Essence Music Festival gets back to New Orleans

A New Orleans brass band led feathered dancers through the Ernest N. Morial Convention Center, kicking off the three-day Essence Music Festival on Thursday.

"The party has officially started," said Michelle Ebanks, president of Essence Communications Inc., which owns the event.

Fans and performers said the return of the festival to New Orleans for the first time since Hurricane Katrina is cause for celebration.

It's "a homecoming, a reunion," said Lionel Richie, who performed at the festival in 2005 - just weeks before Katrina struck the Gulf Coast on Aug. 29, 2005, flooding 80 percent of New Orleans.

The festival, which runs through Saturday, had been held in New Orleans over the Fourth of July weekend since its launch in 1995. Last year it was moved to Texas because of Katrina.

Richie is among the dozens of hip-hop, R&B and gospel artists slated to perform this year.

"I would have played in New Orleans no matter what," said Richie, who performs Saturday, the festival's closing day.

He also was among the headline performers in the first New Orleans Jazz and Heritage Festival after Katrina in the spring of 2006.

"The incentive for coming is what the city is going through," he said. "I can't imagine a city with that much life in it dying."

Among the others performing this year are The O'Jays with Keith Sweat and Johnny Gill, Ludacris, Ciara, Beyonce, Robin Thicke, Mary J. Blige, Chris Brown and Kelly Rowland.

On Thursday, thousands of participants filed into the convention center, perusing the rows of booths selling clothes, hats, jewelry, quilts, books, paintings and pottery.

"We needed this," said Belinda Robertson, who missed last year's festival because she was rebuilding her flood-ravaged Mid-City home. "The city needs this."

New Orleans Mayor Ray Nagin called the return of Essence "psychological salve to the wound."

"It's much more than music ... this year is extra special," he said.

Besides the music, Essence hosts free, daily "empowerment" seminars with top voices in the black community tackling social issues. For example, Public Enemy's Chuck D is a rapper and hip-hop statesman slated to participate in a panel discussion on Saturday.

Two Democratic presidential hopefuls, Illinois Sen. Barack Obama and New York Sen. Hillary Rodham Clinton, scheduled appearances during the festival.

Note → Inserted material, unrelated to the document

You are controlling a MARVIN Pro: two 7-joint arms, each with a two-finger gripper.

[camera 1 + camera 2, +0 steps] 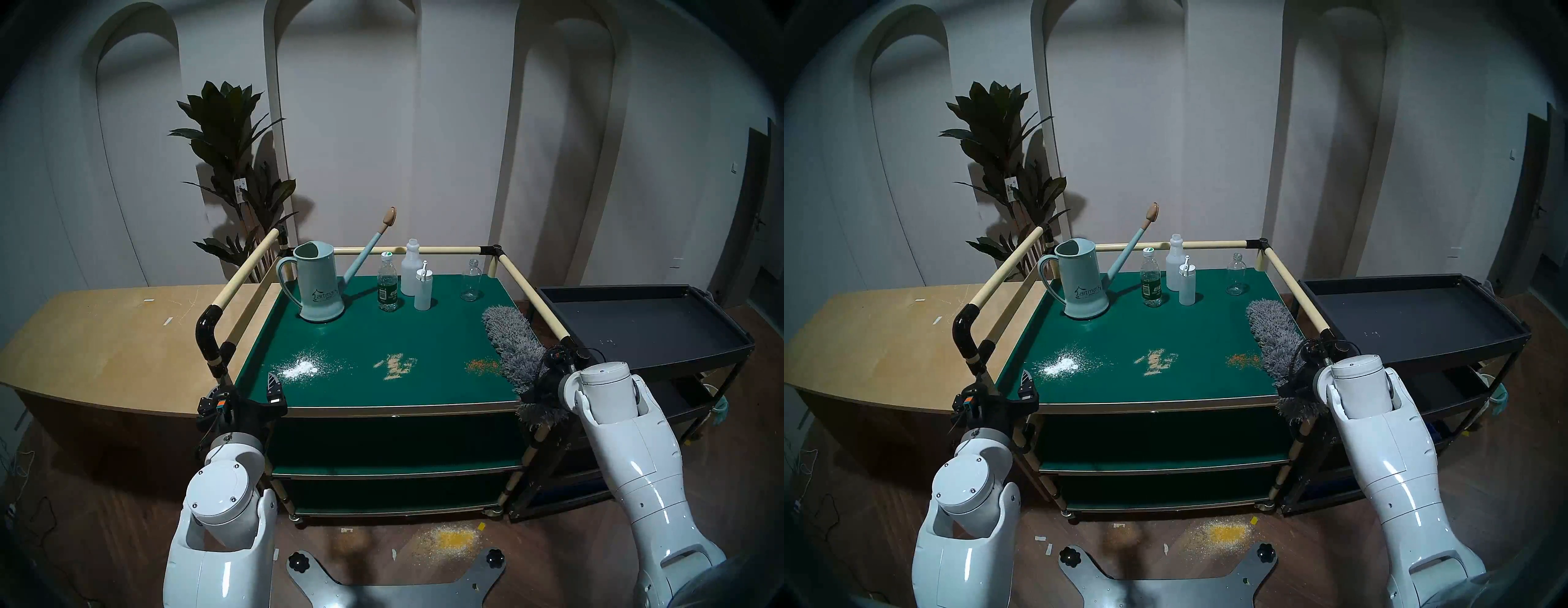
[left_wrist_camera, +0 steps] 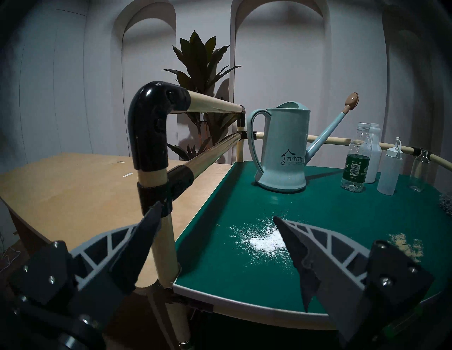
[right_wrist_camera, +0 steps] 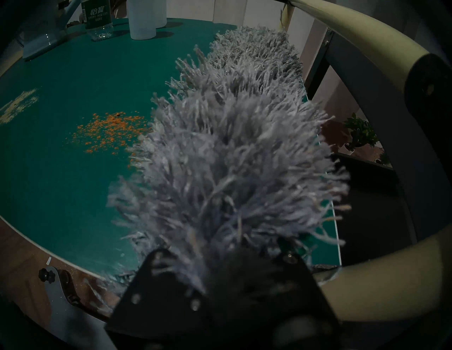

Obama was to take the stage Thursday night during the concert portion of the festival.

Clinton was to participate in a Friday empowerment seminar with motivational speaker Marcia Dyson.

The concerts are being held at the Louisiana Superdome, while the empowerment seminars are being held at the Ernest N. Morial Convention Center. Both buildings sheltered masses after Katrina.

Essence recently agreed to a deal to keep it in the city through 2009.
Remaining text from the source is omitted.